“for play” — a poem by Kayla Czaga

Kayla Czaga is the author of For Your Safety Please Hold On (Nightwood Editions, 2014), which won the Gerald Lampert Memorial Award and was nominated for the Dorothy Livesay Poetry Prize and the Debut-litzer. Her chapbook, Enemy of the People, is published by Anstruther Press. You can follow her on twitter @kaylaczaga.

Photo credit: Janet Kvammen

for play

1
This is a game for girls: putting a hat
on the cat, putting pants on
the cat, drawing a turkey by tracing
her hand. Little girls like cats.

2
A dress is a game with armholes.
A dress is played with a waistband.
A waistband is a game with a firm
winner and sore loser. A dress is
plaid or floral or polkas. Dispersed
vertically with gathers, a dress is
a section of flowers in a dancehall.
A waistband plays flat music a little
girl will twist. This is a set list. You
play a girl by flipping through her.

3
the girl crayons little girls are like that
the little boy is blue
the duck is yellow
the duck is yellow tumbles forever into the green lake
the beginning of the black cat waxes in the red tree
the little girl is a sweet sad colour–bruised or blushing?
the little girl holds out her blank hands toward the little boy is blue
the little girl holds out her hands filled with little girls are like that
the sweet sad colour accumulates in the pencil sharpener
the little girl tumbles forever into the boy is blue
the little boy is blue accepts little girls are like that
the little girl is faceless until she colours it on

4
A girl is game with how many licks
gets to her centre. Little girls like
a firm licking. Little girls play will he
call on the third or fourth day
after a successful date. Little girls
play Friday flip-up day. What did
he mean, keep it casual? What did
he mean, that girl is asking for it?
A girl replays twenty unsayable
questions in her head. Little girls
lose the game inside their heads.
What was she asking for, exactly?

Interview

This poem covers a lot of ground, from childhood gender indoctrination to rape culture apologists — I think it works partly because of the four-part structure. Do you ever pre-plan this kind of structure, or does it develop in a different way, when you work on poem sequences?

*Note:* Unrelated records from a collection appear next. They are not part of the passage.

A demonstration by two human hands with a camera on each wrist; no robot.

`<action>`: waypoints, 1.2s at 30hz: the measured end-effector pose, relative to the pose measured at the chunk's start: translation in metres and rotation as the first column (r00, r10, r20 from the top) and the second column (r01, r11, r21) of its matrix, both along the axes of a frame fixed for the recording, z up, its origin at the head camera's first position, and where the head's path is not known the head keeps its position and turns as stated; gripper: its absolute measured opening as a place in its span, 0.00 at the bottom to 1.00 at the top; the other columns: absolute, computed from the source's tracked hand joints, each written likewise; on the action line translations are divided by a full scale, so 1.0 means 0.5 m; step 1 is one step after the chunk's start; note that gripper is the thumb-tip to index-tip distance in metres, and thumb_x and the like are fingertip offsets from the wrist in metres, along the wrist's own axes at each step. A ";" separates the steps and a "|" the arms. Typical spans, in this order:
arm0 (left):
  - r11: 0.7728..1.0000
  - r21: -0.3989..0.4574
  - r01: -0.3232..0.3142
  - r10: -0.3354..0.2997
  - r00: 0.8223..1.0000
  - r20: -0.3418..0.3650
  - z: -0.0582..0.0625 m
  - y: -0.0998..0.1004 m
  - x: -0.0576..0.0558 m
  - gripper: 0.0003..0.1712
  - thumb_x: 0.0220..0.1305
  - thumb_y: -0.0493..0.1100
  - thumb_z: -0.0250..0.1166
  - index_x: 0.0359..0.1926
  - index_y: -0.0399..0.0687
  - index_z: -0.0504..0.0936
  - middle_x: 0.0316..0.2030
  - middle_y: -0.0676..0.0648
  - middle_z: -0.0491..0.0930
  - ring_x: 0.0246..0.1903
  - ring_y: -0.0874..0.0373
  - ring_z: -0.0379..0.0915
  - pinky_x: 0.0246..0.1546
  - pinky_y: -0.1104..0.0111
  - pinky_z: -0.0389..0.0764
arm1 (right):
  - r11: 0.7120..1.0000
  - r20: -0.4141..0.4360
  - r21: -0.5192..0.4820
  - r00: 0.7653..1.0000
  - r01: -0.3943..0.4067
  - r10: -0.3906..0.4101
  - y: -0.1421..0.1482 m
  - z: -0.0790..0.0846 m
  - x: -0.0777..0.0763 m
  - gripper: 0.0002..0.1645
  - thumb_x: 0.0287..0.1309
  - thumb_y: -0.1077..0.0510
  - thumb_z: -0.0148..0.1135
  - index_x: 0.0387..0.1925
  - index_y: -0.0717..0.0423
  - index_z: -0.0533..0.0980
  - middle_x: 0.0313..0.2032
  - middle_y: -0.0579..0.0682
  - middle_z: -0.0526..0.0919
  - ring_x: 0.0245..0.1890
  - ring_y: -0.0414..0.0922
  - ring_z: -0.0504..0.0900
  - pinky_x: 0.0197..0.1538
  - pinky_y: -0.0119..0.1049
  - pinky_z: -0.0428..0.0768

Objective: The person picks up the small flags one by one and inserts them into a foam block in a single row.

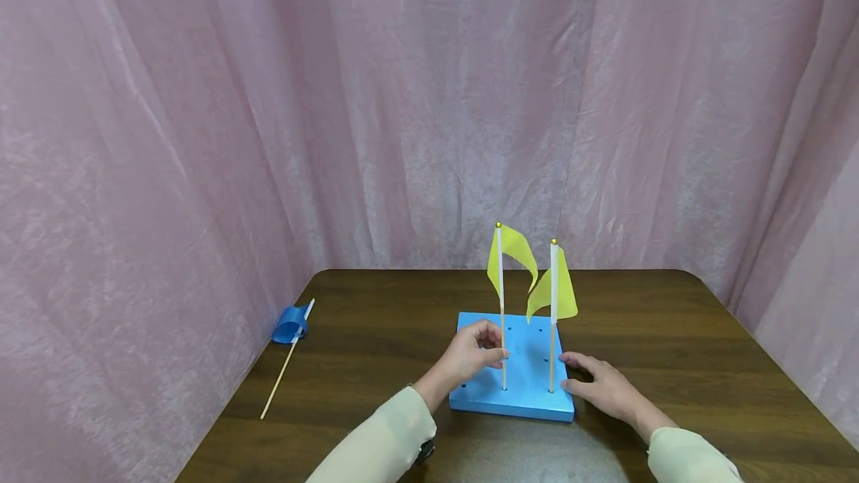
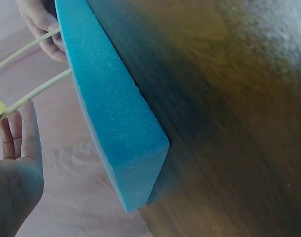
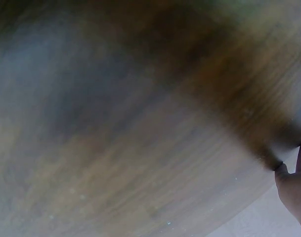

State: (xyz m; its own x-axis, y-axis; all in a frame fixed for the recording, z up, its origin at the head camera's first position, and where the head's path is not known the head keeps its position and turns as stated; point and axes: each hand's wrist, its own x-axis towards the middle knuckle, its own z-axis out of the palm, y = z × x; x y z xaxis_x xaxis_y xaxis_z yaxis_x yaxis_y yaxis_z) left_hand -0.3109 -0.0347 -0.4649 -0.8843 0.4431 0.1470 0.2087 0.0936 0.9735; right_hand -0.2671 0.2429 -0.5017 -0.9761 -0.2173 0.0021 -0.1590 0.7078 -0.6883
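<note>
Two yellow flags on thin wooden sticks stand upright in holes near the front of a light-blue foam board. My left hand reaches over the board, thumb and fingers pinching the stick of the left yellow flag. The left wrist view shows this left hand with the stick between thumb and fingers. On the right, the other yellow flag stands free of both hands. My right hand rests with spread thumb and fingertips at the board's right edge.
A blue flag on a wooden stick lies at the left of the dark wooden table. Several small holes dot the board's top. A pink curtain hangs behind the table and along its sides.
</note>
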 end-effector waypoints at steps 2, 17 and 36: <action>1.000 -0.010 -0.003 0.003 1.000 0.000 0.000 -0.001 0.001 0.08 0.63 0.29 0.66 0.41 0.32 0.77 0.31 0.47 0.76 0.32 0.57 0.76 0.33 0.63 0.85 | 1.000 0.001 0.004 1.000 0.002 -0.002 0.000 -0.001 -0.001 0.34 0.62 0.43 0.65 0.65 0.54 0.72 0.65 0.63 0.71 0.65 0.67 0.64 0.60 0.70 0.64; 0.999 -0.039 0.018 -0.019 1.000 -0.016 -0.020 -0.005 0.004 0.07 0.60 0.29 0.68 0.38 0.36 0.78 0.30 0.48 0.76 0.31 0.58 0.75 0.33 0.62 0.85 | 1.000 -0.002 0.009 1.000 0.001 -0.001 -0.002 -0.002 0.002 0.34 0.62 0.43 0.64 0.64 0.54 0.72 0.64 0.62 0.72 0.65 0.66 0.65 0.59 0.69 0.64; 0.997 -0.068 0.041 -0.042 0.999 -0.003 -0.016 -0.007 0.010 0.06 0.62 0.29 0.67 0.37 0.38 0.78 0.31 0.47 0.77 0.34 0.57 0.75 0.33 0.66 0.85 | 1.000 -0.018 0.006 1.000 0.009 -0.009 -0.003 -0.007 -0.001 0.34 0.61 0.42 0.65 0.64 0.53 0.73 0.64 0.61 0.73 0.64 0.66 0.65 0.60 0.70 0.63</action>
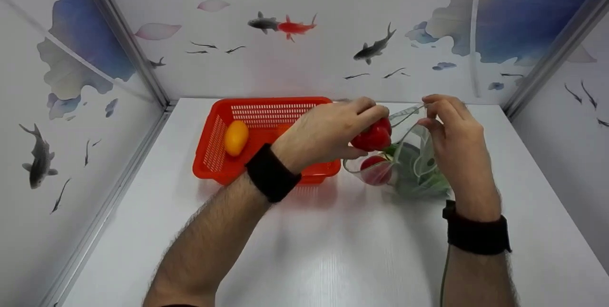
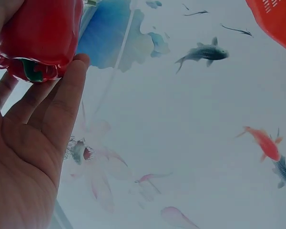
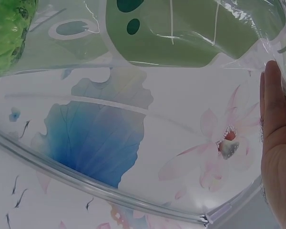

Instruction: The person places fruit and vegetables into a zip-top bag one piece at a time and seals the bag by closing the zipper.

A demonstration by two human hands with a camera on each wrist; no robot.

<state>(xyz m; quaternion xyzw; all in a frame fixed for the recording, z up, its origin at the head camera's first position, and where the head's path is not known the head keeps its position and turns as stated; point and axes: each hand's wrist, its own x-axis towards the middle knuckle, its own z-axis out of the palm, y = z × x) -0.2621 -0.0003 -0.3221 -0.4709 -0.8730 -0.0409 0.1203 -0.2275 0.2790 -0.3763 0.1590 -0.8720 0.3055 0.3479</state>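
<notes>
My left hand (image 1: 323, 131) grips a shiny red bell pepper (image 1: 372, 136) between thumb and fingers, over the mouth of a clear plastic bag with green print (image 1: 413, 166). In the left wrist view the pepper (image 2: 38, 36) shows its green stem end, with the fingers (image 2: 62, 112) against it. Pinched at its upper rim by my right hand (image 1: 457, 143), the bag stands partly spread. A round red item (image 1: 376, 171) and something green and leafy (image 1: 435, 184) show through its wall. In the right wrist view the bag (image 3: 181, 43) reaches the right hand's fingertips.
Left of the bag stands a red-orange perforated plastic basket (image 1: 204, 174). It holds a yellow-orange mango-like fruit (image 1: 236, 138) and an orange item (image 1: 284, 128) partly hidden by the left hand. The white table (image 1: 333, 250) is bounded by printed panels at the back and sides.
</notes>
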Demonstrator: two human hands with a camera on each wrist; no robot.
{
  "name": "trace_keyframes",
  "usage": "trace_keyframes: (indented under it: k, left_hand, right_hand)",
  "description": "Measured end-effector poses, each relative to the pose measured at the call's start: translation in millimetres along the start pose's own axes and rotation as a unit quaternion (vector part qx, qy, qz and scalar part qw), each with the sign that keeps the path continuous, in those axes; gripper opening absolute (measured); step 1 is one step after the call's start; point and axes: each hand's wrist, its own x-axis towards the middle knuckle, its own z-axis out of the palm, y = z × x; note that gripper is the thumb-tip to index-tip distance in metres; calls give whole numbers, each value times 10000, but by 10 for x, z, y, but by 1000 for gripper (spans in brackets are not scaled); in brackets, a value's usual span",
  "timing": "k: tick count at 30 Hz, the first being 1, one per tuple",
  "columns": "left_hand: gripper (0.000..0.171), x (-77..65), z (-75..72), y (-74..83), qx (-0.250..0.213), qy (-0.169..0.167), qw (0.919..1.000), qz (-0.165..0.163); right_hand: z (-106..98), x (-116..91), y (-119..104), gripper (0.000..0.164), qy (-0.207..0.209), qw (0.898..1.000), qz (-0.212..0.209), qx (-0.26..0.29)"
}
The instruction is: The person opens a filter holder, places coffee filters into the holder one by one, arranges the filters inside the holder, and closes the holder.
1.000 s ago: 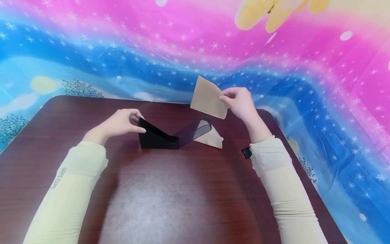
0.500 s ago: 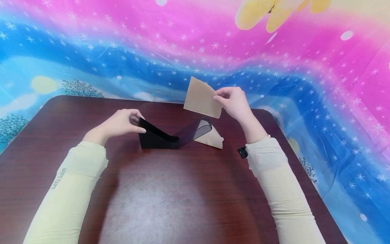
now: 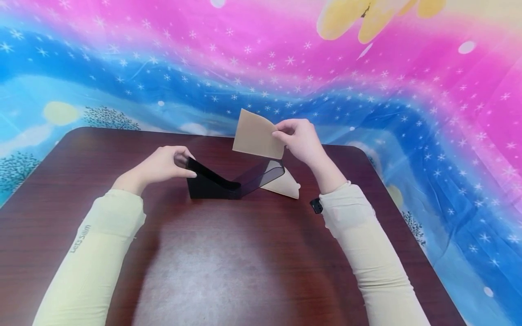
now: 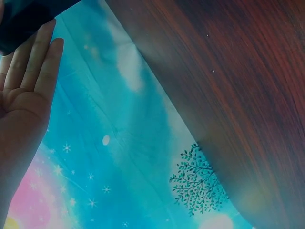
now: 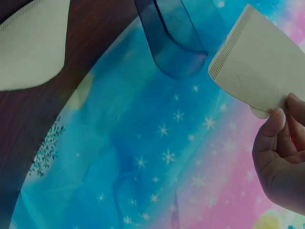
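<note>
My left hand (image 3: 159,166) grips the upper left edge of a black wedge-shaped box (image 3: 208,185), thumb in front and fingers behind. Its smoky see-through lid (image 3: 258,180) hangs open to the right. Between thumb and fingers my right hand (image 3: 301,139) pinches a tan paper coffee filter (image 3: 258,136) by its right edge, raised above the lid. The crimped seam and small tab of that filter show in the right wrist view. A second paper filter (image 3: 287,184) lies on the table, partly behind the lid. In the left wrist view, fingers (image 4: 35,67) lie against the dark box.
The dark red-brown wooden table (image 3: 220,262) carries the box and the loose filter. Behind it and along its sides hangs a colourful cloth (image 3: 183,81) with snowflakes. A black band (image 3: 316,206) sits at the right wrist.
My right hand has carried the paper filter leftward and slightly down, from right of the lid to above it. The left hand and the box stay in place.
</note>
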Motion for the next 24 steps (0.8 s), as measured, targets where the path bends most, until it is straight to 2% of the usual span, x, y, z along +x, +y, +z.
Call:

When I started writing the poem, I knew it would have sections. I was trying to make the content and language age throughout the poem, becoming older and darker, and it seemed that sections would make this progression more graceful. I didn’t preplan specifically for four sections — it just sort of ended up there. I’m glad it seems to work for you even though I think three or five sections generally feels more stable.

Every time I write a poem, I have to improvise a structure to contain its content. They never completely come out in the same way twice. I always have to ask, “why this length of line?” “sections or no?” “stanzas?” Some are more similar to other poems [in the book] — “for play” was similar enough to “gertrude stein loves a girl,” and “I forgot to mention the thunderball,” echoed “Gone is the VHS. Gone is the Whir.” enough that I could reuse formal elements between those pairs of poems.

This poem recalls Gertrude Stein stylistically, which is something many poets attempt and few pull off. I think it works especially well in the third section, which contains my favourite line in this poem, “the duck is yellow tumbles forever into the green lake.” You play with Stein-esque lines elsewhere in your book For Your Safety Please Hold On — can you explain why you chose to tackle Stein lines and what you had to do in editing to make them work?

There is something so subversive and sexual about Stein’s writing. I knew as soon as I read her that she was teaching me to write about some of the things I wanted to explore — sexuality, violence, the strange half-there memories of childhood. Her style and my subject matter were a perfect fit.

When I overthink and tinker with Stein, she falls apart. Instead, I read her over and over to absorb her music as if I was a sponge. It was like rereading picture books to learn language. Every time I reread her, her work felt new to me. Then I started mimicking her in a playful way tangential to my subject. I knew that if I tried to tackle sexual violence and gender roles head on, my poems would be too polemical and tract-like. I had to get there through images, through colour and music, in a more-body-than-head way.

Why did you break up the two cat games and the line “little girls like cats” with talk of the turkey drawing in the first part? Did you play around with other images here? Can you give an example of an image you cut from this poem and explain why?

I know there’s a term in music or poetry that describes when a piece deviates from a pattern to create tension and then returns to it for closure, but I’ve forgotten what it is. I was trying to do that.

I chose the cat and turkey for several reasons:

1) I did both of those things as a girl.

2) I think they sound like funny and musically rich things.

3) There’s mention of a turkey in one of my other Stein poems: “gertrude stein loves a girl.”

4) Stein also uses the image of a turkey (and a very large one) in “Idem the Same: A Valentine for Sherwood Anderson,” which is a poem I love.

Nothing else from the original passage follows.